In-Depth
Unifying Local and Remote Recovery
Three technologies that can help you create an integrated recovery plan.
by Eric Burgener
Disaster recovery is as important as ever, but a depressed economy may have postponed your plans to implement a solution. Since DR is effectively an insurance plan for a set of events that, if you’re lucky, will occur infrequently, it’s tempting to put off implementation unless there are specific business or regulatory mandates driving it.
The idea that DR is a discrete problem that must be solved separately from all other IT issues may be part of the problem. When disaster strikes, getting your business re-started at an alternate location requires recovering critical data and applications at a remote site. However, recovering data and applications also must be done more locally, often on a daily basis, to keep business services running.
Why are “local” recovery and “remote” recovery thought of as two separate problems? The answer has to do with technology. When backing up to tape was the data protection best practice, manual involvement was needed for local and remote recovery. To facilitate data recovery, daily backups to tape were stored locally; weekly copies were created and usually shipped to a remote location. Recovering applications was a manual process that took a long time and was greatly dependent on the skill set of the administrator(s) doing the work. Backup software, tape storage closets, trucks, and manual intervention are difficult to combine into a single, seamless process. This labor-intensive recovery approach often resulted in long recovery times and lost data, particularly at remote sites (since the data available for recovery purposes there was much older).
Transforming Recovery
Vendors initially offered disk as a recovery media to help improve backup. Although disk did offer improvements in areas such as backup window, recovery point objective (RPO or data loss on recovery), recovery time objective (RTO or recovery speed), and recovery reliability, the basic paradigm upon which all local and remote recovery was built - point-in-time backups - did not change.
The use of disk introduces a more valuable option: access to newer technologies that can literally transform data protection and application recovery, both locally and remotely. These technologies include continuous data protection, heterogeneous asynchronous replication, and automated application recovery. They effectively allow local and remote data and application recovery to become part of the same recovery continuum, lowering the impact of data and application protection and recovery operations while making them faster and significantly more reliable. These technologies also simplify administration by cutting out several steps.
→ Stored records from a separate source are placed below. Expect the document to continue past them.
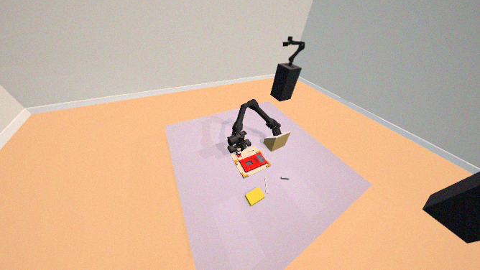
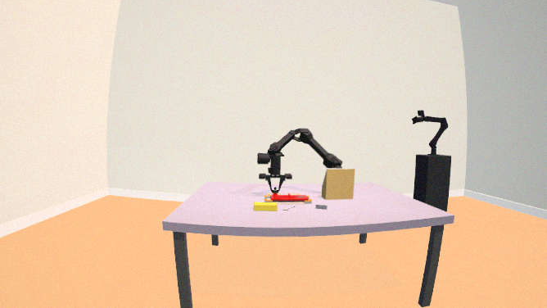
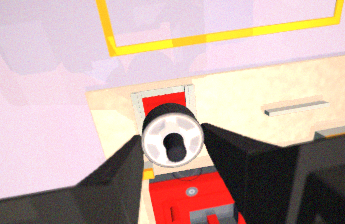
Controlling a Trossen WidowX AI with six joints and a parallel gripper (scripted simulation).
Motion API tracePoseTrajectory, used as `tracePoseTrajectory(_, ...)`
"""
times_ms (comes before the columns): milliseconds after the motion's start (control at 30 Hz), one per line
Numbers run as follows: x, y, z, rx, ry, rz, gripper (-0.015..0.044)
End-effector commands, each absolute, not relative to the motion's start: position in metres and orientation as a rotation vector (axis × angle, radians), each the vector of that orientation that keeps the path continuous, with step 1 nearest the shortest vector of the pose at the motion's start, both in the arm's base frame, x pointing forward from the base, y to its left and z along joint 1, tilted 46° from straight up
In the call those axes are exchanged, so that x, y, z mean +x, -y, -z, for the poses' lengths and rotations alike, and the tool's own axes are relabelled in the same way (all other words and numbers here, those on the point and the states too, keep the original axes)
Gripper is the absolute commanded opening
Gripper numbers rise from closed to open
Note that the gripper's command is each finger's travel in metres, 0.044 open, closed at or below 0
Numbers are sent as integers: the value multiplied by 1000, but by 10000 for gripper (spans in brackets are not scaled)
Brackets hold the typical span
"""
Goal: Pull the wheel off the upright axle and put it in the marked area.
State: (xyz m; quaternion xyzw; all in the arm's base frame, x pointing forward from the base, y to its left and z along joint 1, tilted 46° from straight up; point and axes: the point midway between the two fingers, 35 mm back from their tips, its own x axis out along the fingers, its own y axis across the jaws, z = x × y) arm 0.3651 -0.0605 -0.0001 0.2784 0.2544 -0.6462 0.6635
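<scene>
A wheel [image 3: 172, 138] with a black tyre, a white hub and a dark centre sits on the upright axle at one end of the beige board [image 3: 244, 95] [image 1: 248, 172]. My gripper [image 3: 171, 134] [image 1: 238, 146] [image 2: 275, 188] is down over it, one black finger on each side of the tyre, shut on the wheel. The axle itself is hidden by the wheel. The marked area is a yellow outlined rectangle [image 3: 219, 36] on the table just beyond the board. A red fixture [image 3: 191, 192] [image 1: 252, 162] [image 2: 288, 197] lies on the board below the wheel.
A tan box [image 1: 277, 141] [image 2: 338, 183] stands beside the arm's base. A yellow block [image 1: 255, 196] [image 2: 265, 206], a thin white stick [image 1: 266, 184] and a small grey piece [image 1: 284, 178] [image 2: 321, 206] lie on the lilac table [image 1: 323, 178]. A black pedestal [image 2: 431, 180] with a camera arm stands at the table's right.
</scene>
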Motion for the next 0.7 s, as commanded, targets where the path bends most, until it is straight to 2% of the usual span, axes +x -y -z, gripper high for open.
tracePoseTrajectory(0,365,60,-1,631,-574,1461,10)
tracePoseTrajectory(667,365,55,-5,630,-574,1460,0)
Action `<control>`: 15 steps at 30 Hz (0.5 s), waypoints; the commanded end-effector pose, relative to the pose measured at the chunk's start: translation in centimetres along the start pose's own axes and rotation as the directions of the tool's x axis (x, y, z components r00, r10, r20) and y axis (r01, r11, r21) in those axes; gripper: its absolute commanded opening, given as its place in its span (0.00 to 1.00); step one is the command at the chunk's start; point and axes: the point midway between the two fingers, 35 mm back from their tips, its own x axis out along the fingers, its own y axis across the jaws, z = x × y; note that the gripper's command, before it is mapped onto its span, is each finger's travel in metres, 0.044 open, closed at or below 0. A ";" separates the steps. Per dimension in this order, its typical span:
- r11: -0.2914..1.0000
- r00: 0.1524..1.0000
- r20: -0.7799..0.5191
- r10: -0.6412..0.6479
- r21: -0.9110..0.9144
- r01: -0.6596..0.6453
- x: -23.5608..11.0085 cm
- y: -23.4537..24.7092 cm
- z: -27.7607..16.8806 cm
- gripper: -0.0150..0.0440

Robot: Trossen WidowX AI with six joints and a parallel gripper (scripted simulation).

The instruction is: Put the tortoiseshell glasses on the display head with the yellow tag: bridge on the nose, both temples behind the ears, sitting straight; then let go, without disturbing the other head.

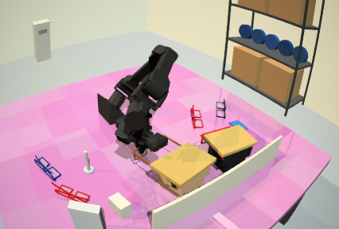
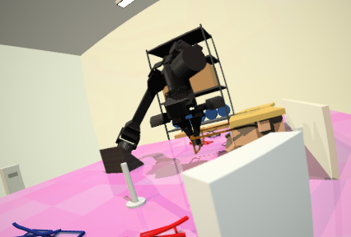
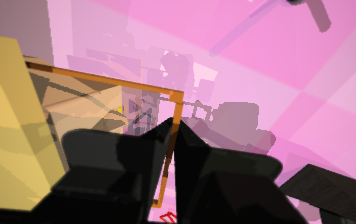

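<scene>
My gripper (image 1: 141, 150) (image 2: 196, 141) (image 3: 174, 121) is shut on the tortoiseshell glasses (image 1: 173, 141) (image 2: 208, 132) (image 3: 100, 80), pinching the front frame near one corner. The glasses hang low over the pink floor, temples pointing at the tan display head (image 1: 183, 161) (image 2: 254, 129) (image 3: 15, 125). One temple reaches the near edge of that head's flat yellow top. A small yellow tag (image 3: 119, 110) shows on this head in the wrist view. The other head (image 1: 229, 141), dark with a yellow top, stands just behind and wears red glasses (image 1: 204, 136).
A curved white wall (image 1: 225, 179) (image 2: 311, 123) stands behind both heads. Red glasses (image 1: 196, 117), black glasses (image 1: 220, 109) and a blue tile (image 1: 238, 124) lie beyond. Blue glasses (image 1: 47, 167), red glasses (image 1: 72, 194), a white post (image 1: 87, 163) (image 2: 130, 185) and white blocks (image 1: 119, 204) (image 2: 254, 193) are at the front left.
</scene>
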 end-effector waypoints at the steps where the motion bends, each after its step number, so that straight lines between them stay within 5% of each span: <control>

By integrating those technologies into a single platform, companies can leverage a single, integrated recovery solution that can handle both local and remote recovery requirements for data and applications. The solution can be justified for its ability to recover from disasters as well as for its everyday ability to help you recover files and/or entire systems, depending on your requirements. This is a “DR” solution that provides value each and every day.
I already have a backup solution, you might say. If you are not having any problems with backup windows, RPO, RTO, or recovery reliability issues, you may not be interested in an integrated recovery platform. However, if you’re still doing point-in-time backups (regardless of whether you’re using disk or tape), chances are that high data growth rates, high overhead, poor recovery capabilities, and/or high administrative costs (due to backup scheduling, tape handling, etc.) are causing problems. In that case, you may want to consider improving your “backup” capabilities with an integrated recovery solution.
Evaluating the Transformational Technologies
Let’s look at what each of these technologies brings to the table:
Continuous Data Protection (CDP)
This technology completely dispenses with point-in-time data protection regimens, collecting application changes in real time and sending them to a disk-based log. The size of the log is determined by a retention window defined by the administrator. As long as data is in the log, it can be used to retroactively create a disk-based image of any selected recovery point. Think of this as TiVo for your data. You can roll backward or forward to any point within the log and generate the required recovery points.
CDP completely eliminates the need to ever perform a backup again, and instantaneous resource requirements for data protection become negligible on both the servers being protected and the network. With CDP, you’ll never have to do another backup against a production server again. It doesn’t just decrease the backup window; it eliminates it -- and you’ll get rid of backup agents on the servers you are protecting.
Because of the way CDP captures data, it also offers unbeatable recovery granularity. Data is recoverable as soon as it is created, not just once it’s backed up. CDP gives you a very granular continuum of possible recovery points, allowing you to pick the one that best meets the failure scenario. Contrast this with point-in-time models that can only offer recovery points where backups were taken. Wouldn’t you rather select your recovery points after you know how and why you have to recover instead of before? The ability to recover granularly is what allows CDP to support recoveries with near-zero data loss.
Because granular recovery capabilities are only important for near term recoveries, most enterprises using CDP configure it with a one- to three-day window. The amount of capacity required is a relatively simple calculation: the size of the initial data set plus the changes over time. A two-day retention window set up against a 100GB database with a 5 percent daily change rate would require 110 GB. That 110GB would be all you need to protect the most recent two days of data on an ongoing basis, since data is discarded after it “ages” out of the CDP log.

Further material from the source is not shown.